What you have to do: Output, please, exactly those lines of the listing that come before the line with "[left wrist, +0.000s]", along with that line itself.

Raw data:
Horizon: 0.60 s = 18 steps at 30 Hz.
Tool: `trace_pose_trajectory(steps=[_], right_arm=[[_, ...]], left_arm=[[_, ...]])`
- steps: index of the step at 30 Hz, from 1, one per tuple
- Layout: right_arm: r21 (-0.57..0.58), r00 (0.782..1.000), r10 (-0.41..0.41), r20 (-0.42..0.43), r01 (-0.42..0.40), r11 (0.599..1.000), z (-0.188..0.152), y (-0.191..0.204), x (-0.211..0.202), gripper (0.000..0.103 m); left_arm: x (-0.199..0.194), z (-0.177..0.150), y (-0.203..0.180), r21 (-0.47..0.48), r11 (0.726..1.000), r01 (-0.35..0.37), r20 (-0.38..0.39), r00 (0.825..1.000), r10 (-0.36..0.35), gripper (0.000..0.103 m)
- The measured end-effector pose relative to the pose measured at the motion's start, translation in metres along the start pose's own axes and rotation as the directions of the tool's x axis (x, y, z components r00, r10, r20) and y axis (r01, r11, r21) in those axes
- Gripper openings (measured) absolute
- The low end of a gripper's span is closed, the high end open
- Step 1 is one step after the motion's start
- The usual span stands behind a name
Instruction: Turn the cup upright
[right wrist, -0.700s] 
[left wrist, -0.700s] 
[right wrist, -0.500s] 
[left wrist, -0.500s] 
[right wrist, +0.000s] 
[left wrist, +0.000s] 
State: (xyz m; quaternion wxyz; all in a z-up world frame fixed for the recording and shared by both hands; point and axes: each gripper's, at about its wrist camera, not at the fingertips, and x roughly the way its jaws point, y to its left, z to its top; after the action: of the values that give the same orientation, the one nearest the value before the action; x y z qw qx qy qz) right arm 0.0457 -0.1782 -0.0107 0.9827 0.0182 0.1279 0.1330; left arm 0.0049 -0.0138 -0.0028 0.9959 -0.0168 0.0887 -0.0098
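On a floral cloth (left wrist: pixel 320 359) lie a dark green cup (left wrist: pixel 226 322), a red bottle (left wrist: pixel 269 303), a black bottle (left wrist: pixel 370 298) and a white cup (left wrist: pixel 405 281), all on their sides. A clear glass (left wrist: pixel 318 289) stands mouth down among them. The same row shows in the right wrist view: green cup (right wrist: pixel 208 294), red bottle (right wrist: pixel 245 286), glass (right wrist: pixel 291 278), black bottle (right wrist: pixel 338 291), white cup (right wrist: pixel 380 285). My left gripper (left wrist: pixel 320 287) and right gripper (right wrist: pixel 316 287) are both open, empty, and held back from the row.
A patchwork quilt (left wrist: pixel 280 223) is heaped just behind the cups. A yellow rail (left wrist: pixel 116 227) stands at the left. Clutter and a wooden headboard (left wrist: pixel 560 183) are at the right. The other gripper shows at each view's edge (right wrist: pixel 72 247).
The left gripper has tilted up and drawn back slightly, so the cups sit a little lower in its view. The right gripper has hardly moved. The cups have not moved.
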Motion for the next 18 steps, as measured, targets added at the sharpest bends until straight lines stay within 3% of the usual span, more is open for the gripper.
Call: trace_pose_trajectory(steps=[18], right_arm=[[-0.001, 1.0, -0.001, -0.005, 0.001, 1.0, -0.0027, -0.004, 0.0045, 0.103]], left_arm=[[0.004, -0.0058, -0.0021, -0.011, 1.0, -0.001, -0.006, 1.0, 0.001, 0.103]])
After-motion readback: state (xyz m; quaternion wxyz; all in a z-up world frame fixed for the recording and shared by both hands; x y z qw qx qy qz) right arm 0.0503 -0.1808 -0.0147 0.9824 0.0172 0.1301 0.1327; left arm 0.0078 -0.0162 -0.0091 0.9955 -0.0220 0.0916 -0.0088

Result for this task:
Horizon: 0.60 s = 18 steps at 30 Hz.
Tool: `trace_pose_trajectory(steps=[_], right_arm=[[_, ...]], left_arm=[[_, ...]])`
- steps: index of the step at 30 Hz, from 1, one per tuple
- Layout: right_arm: r21 (-0.57..0.58), r00 (0.782..1.000), r10 (-0.41..0.41), r20 (-0.42..0.43), r01 (-0.42..0.40), r11 (0.599..1.000), z (-0.188..0.152), y (-0.191..0.204), x (-0.211..0.202), gripper (0.000..0.103 m); left_arm: x (-0.199..0.194), z (-0.177..0.150), y (-0.203..0.180), r21 (-0.47..0.48), r11 (0.726..1.000), r01 (-0.35..0.37), r20 (-0.38..0.39), r00 (0.825..1.000), r10 (-0.36..0.35), gripper (0.000..0.103 m)
- The measured end-effector pose relative to the pose measured at the motion's start, translation in metres along the start pose's own axes and rotation as the directions of the tool's x axis (x, y, z components r00, r10, r20) and y axis (r01, r11, r21) in those axes
- Gripper openings (measured) absolute
- The low end of a gripper's span is closed, the high end open
- Step 1 is one step after the motion's start
- The usual span stands behind a name
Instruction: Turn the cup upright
[right wrist, -0.700s] 
[left wrist, -0.700s] 
[right wrist, -0.500s] 
[left wrist, -0.500s] 
[right wrist, +0.000s] 
[left wrist, +0.000s] 

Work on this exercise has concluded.